Future articles will focus on making the component parts of the canoe; gunwales, gunwale frame, thwarts, ribs, sheathing, etc. Preparing these skeletal elements constitutes at least 50 percent of the work of building any canoe. Each part can be made separately, at any time and in any sequence, then stored until you are ready for assembly. It should also be noted that all of these procedures are identical to those for making full size canoes. Required tools: X-acto razor knife, coping saw, short-blade carver's knife, 1/32" drill bit.
Determine the shape and dimensions of each thwart from the ¼-scale blueprint of the canoe you have selected to build. Thwart styles vary considerably with different tribal styles and different builders. In some styles thwarts are like boards, completely lacking elegance. In other styles they are graceful and shapely. It is one of the areas of canoe building in which builders can display artistry and individuality. Of course, thwarts are also functional and must be strong enough to serve, along with the gunwales, as the backbone of the canoe. Hardwoods such as Ash, Maple, Oak or Birch are often chosen for their strength, but some builders also use Spruce or even Cedar. Draw a centerline on each thwart blank to use as a reference during shaping. Do the rough shaping with a coping saw, then the final shaping with a short-bladed carver's knife, leaving the tips that extend through the gunwales unfinished.

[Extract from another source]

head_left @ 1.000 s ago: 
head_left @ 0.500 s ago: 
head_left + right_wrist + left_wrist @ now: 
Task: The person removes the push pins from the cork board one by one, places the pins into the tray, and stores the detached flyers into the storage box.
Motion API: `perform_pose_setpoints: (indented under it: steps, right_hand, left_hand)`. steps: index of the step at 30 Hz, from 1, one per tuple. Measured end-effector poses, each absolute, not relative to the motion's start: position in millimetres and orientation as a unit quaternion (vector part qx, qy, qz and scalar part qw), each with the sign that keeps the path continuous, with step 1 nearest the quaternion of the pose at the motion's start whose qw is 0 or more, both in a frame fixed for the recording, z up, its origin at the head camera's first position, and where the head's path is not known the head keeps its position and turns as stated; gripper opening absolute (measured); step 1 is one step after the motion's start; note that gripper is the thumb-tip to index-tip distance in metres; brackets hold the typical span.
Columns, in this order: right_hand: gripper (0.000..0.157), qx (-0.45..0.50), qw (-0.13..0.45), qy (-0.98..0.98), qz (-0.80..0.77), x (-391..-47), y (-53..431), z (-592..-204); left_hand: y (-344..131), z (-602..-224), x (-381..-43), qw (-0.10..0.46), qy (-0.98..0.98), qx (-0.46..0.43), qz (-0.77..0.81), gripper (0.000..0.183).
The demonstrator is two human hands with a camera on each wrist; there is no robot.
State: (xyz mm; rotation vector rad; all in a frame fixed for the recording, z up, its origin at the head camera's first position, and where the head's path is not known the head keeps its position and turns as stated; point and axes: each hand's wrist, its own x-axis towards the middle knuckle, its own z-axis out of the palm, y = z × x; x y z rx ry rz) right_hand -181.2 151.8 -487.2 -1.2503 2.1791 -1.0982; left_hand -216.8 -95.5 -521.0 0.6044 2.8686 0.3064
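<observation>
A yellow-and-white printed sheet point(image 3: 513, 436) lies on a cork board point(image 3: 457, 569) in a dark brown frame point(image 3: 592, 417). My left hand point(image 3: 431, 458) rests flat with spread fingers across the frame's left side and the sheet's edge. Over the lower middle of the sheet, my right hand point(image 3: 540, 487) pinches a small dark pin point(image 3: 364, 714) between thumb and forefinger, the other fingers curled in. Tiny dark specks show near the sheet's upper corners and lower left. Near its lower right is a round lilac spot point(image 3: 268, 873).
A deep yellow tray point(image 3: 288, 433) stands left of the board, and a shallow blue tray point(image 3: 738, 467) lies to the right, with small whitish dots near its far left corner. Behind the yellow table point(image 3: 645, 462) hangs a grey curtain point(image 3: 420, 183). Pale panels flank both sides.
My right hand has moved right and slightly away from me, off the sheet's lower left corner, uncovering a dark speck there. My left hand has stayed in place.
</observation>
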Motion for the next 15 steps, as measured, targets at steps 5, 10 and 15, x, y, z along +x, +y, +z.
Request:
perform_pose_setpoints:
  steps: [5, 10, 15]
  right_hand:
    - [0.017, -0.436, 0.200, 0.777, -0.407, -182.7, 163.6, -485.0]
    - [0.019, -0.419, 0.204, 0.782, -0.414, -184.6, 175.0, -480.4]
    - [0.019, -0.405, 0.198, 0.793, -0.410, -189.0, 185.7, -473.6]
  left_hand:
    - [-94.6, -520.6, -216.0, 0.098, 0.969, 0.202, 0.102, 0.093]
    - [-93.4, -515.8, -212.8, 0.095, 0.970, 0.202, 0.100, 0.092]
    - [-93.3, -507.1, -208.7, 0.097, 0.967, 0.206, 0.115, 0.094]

When you are ready to assemble the gunwale frame, form tenons at the ends of the thwarts, leaving "shoulders" at the inboard edges of the inwales.
Installing Thwarts in the Inwale Frame
After the inwale frame has dried thoroughly, mark the locations to cut mortises into each inwale, using the thwart tenons as templates. Then disassemble the inwale frame to gain best access to the mortise locations. Use the pointed blade of an X-acto knife to cut thin mortise slits through the sides of the inwales. To retain maximum possible strength in the finished inwale frame, make the mortises and the tenons as thin as possible, consistent with adequate strength. The final fit for each mortise and tenon should be snug.
Reassemble the inwale frame, holding the thwarts in place temporarily with rubber bands or string. As you do this, say a little prayer that the inwales don't break as they bend at each of the thwart mortises. If the inwale frame remains intact, tempt fate even further by drilling a 1/32" hole vertically through the inwales and each thwart tenon. Peg each hole with ½ of a round toothpick, tapped into place until it is tight. The hard wood of the toothpick will spread the sides of the soft cedar hole and lock the peg in place as though it were a nail. Carefully trim the top and bottom of each peg so as to be flush with the inwale surfaces. Tie the ends of the inwales together with sturdy sewing thread. Color doesn't matter, as the ends of the inwale frame will be hidden in the finished canoe.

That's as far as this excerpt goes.